Das Land Brandenburg

Hauptstadt: Potsdam
Fläche: 29.477,16 km²
Einwohner: 2 457 872 (2014/Quelle: Amt für Statistik Berlin-Brandenburg)


Der 11. Juni 1157 gilt für viele Historiker als Gründungstag der historischen Mark Brandenburg. An diesem Tag gelang Albrecht I. von Brandenburg aus dem Geschlecht der Askanier, genannt Albrecht der Bär, nach langer Belagerung die Rückeroberung der Brandenburg. Damit wurde das Gebiet zum Bestandteil des Heiligen Römischen Reiches und aus der Nordmark entstand die Mark Brandenburg..

Das am 3. Oktober 1990 neu gegründete Land Brandenburg liegt im Nordosten der Bundesrepublik Deutschland.

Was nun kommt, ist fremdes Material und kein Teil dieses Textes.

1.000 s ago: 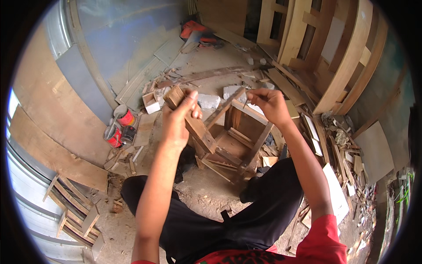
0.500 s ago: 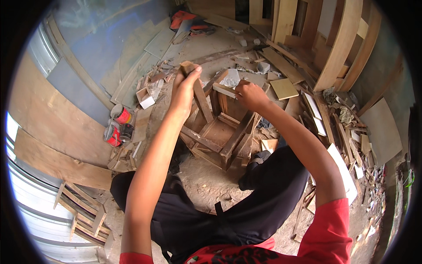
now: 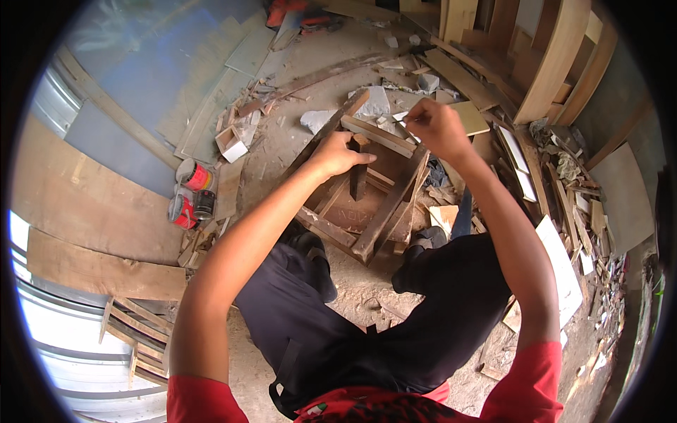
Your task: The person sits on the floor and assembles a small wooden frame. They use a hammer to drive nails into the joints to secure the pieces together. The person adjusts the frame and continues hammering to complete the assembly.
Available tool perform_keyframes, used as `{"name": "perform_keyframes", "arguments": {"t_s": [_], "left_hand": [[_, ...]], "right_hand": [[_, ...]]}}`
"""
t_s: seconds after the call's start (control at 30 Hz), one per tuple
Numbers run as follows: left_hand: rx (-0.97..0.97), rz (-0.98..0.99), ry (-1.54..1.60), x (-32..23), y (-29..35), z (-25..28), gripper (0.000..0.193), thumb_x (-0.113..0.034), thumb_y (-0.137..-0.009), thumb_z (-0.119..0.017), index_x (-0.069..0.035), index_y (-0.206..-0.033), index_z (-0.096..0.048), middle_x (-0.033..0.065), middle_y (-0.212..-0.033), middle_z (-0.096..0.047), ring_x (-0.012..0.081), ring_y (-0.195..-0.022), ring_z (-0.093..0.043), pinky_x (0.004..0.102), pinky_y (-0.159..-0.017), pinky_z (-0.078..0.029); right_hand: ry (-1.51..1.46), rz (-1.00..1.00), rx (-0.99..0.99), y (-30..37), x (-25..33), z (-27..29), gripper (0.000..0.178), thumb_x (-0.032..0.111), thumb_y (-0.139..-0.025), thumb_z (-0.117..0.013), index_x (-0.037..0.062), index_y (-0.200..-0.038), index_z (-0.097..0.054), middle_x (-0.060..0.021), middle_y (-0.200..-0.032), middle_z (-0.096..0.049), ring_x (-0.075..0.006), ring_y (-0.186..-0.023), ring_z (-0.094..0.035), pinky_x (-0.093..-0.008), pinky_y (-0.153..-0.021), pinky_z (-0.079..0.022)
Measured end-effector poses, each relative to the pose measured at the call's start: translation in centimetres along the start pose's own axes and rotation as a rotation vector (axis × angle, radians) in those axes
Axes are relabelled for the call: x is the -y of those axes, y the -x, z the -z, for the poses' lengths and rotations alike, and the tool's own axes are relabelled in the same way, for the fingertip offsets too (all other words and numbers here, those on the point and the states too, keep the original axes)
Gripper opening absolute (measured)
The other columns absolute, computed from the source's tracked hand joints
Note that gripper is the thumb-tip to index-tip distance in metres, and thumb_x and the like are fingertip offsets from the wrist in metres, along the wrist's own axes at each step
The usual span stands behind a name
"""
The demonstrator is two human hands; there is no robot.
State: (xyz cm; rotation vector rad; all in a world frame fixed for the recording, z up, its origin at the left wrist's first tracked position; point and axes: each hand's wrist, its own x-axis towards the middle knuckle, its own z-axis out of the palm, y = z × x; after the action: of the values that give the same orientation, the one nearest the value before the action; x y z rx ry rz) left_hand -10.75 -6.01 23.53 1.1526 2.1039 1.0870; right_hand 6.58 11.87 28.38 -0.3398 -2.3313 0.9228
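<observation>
A wooden frame like an upturned stool, with brown rails and a panel inside, stands on the floor between my feet. Over its middle, my left hand grips a short dark wooden stick that points down into the frame. Beyond the frame's far right corner, my right hand is closed in a pinch. A thin, dark bit shows at its fingertips, too small to name. Near that hand runs the frame's pale far rail.
Paint cans and a small white-sided box stand to the left. Scrap wood is heaped along the right, with tall wooden panels behind. A slatted wooden piece lies at lower left.
My left hand has brought the stick right and down, from above the frame's left side to over its middle. My right hand has moved right and slightly up, away from the pale rail.
</observation>
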Motion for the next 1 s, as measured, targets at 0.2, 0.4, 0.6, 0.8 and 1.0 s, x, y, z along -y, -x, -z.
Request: {"name": "perform_keyframes", "arguments": {"t_s": [0.2,0.4,0.6,0.8,1.0], "left_hand": [[-0.037,-0.018,0.014,2.4,-2.6,-3.5,0.042,-0.013,-0.079,-0.083,0.001,-0.114,-0.066,0.0099,-0.107,-0.072,0.0202,-0.098,-0.068,0.0338,-0.09,-0.051],[-0.164,-0.089,-0.173,2.0,-3.7,-5.8,0.051,-0.024,-0.075,-0.087,0.003,-0.113,-0.066,0.0167,-0.105,-0.073,0.0261,-0.094,-0.071,0.0359,-0.085,-0.054],[-0.153,-0.059,-0.08,2.3,-4.0,-5.6,0.045,-0.027,-0.069,-0.09,-0.003,-0.102,-0.072,0.0138,-0.1,-0.075,0.0291,-0.096,-0.072,0.039,-0.089,-0.055],[-0.21,-0.09,-0.089,2.5,-3.9,-6.2,0.046,-0.028,-0.069,-0.089,-0.003,-0.105,-0.072,0.0165,-0.101,-0.074,0.0315,-0.097,-0.071,0.0396,-0.089,-0.055],[-0.195,-0.104,-0.116,2.5,-3.9,-6.2,0.047,-0.029,-0.072,-0.087,-0.002,-0.106,-0.071,0.0186,-0.103,-0.073,0.0342,-0.099,-0.07,0.0406,-0.09,-0.055]], "right_hand": [[-0.164,-0.187,0.103,1.6,-1.7,2.2,0.015,0.002,-0.091,-0.063,-0.0085,-0.102,-0.061,-0.0115,-0.093,-0.072,-0.0136,-0.086,-0.068,-0.027,-0.078,-0.054],[-0.17,-0.223,0.096,1.5,-2.1,2.5,0.013,0.002,-0.093,-0.065,-0.0086,-0.099,-0.061,-0.013,-0.098,-0.072,-0.0138,-0.092,-0.069,-0.0259,-0.082,-0.054],[-0.127,-0.192,0.155,0.6,-0.1,1.0,0.014,0.002,-0.094,-0.064,-0.0092,-0.101,-0.061,-0.0146,-0.101,-0.072,-0.0135,-0.095,-0.068,-0.0258,-0.086,-0.054],[-0.259,-0.11,0.083,0.1,-0.3,-0.2,0.016,0.008,-0.086,-0.069,-0.0062,-0.092,-0.065,-0.0118,-0.091,-0.075,-0.0145,-0.087,-0.071,-0.0295,-0.079,-0.055],[-0.284,-0.114,0.137,-0.5,0.4,-0.7,0.016,0.008,-0.087,-0.069,-0.0064,-0.092,-0.065,-0.0131,-0.09,-0.075,-0.0151,-0.088,-0.071,-0.0291,-0.079,-0.055]]}}
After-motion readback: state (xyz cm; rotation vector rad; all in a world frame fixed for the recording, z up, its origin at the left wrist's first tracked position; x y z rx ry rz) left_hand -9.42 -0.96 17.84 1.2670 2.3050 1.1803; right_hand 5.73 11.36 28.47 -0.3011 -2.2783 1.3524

Mit dem Stadtstaat und der gleichzeitigen Bundeshauptstadt Berlin bildet Brandenburg einen im nationalen und europäischen Maßstab bedeutenden Metropolen- und Ballungsraum. Die Landeshauptstadt ist Potsdam.

Mit einer Gesamtfläche von 29 476 km2 und einer maximalen Entfernung von Nord nach Süd und West nach Ost von 244 und 291 km zählt Brandenburg zu den flächenreichsten Ländern Deutschlands und ist gleichzeitig das größte der neuen Bundesländer. Das Land zeichnet sich durch die längste Außengrenze zu Polen mit einer Gesamtlänge von rund 250 km aus.



Geologisch zählt Brandenburg von der Uckermark im Norden bis zur Elbe-Elster Niederung im Süden des Landes zum Norddeutschen Tiefland mit einer maximalen Höhe von 201 m über NN (Kutschenberg/Oberspreewald-Lausitz). Es ist mit einem reichen Formenschatz eiszeitlicher Landschaften ausgestattet, die bis heute die Ursprünglichkeit und Vielfalt des äußeren Erscheinungsbildes Brandenburgs bestimmen.

Prägend für das heutige Landschaftsbild Brandenburgs sind die als Folge der glazialen Prozesse entstandenen Niederungen und Täler, die die brandenburgische Fluss- und Seenlandschaft bestimmen. Durch den ständigen Wechsel von 33.000 km Flussläufen u.a. von Spree, Havel, Rhin, Nuthe und Dahme sowie eine Vielzahl von Kanälen und ca. 3000 Seen ist Brandenburg das gewässerreichste Land der Bundesrepublik.

Charakteristisch für Brandenburg ist darüber hinaus eine Vielzahl auch heute noch das Land prägender und zum Teil trockengelegter Niederungslandschaften und Vermoorungen (wie etwa das Oderbruch und der Spreewald). International bedeutende Feuchtgebiete auf der Grundlage der Ramsar-Richtlinie sind insbesondere das Untere Odertal (Polder Schwedt) mit einer Ausdehnung von 54 Quadratkilometern, das Teichgebiet Peitz mit einer Fläche von 10,6 Quadratkilometern sowie die Niederung der unteren Havel mit Gülper See mit einer Gesamtfläche von 57,9 Quadratkilometern.

Neben den Siedlungs- und Verdichtungszentren des Landes verfügt Brandenburg in weiten Landesteilen noch über weitgehend ursprüngliche und schutzwürdige Flächen in Form von Natur- und Landschaftsschutzgebieten. Gesamtgenommen erreichten die landesweiten Natur- und Landschaftsschutzgebiete Ende 1998 eine Fläche von rund 1,2 Millionen ha.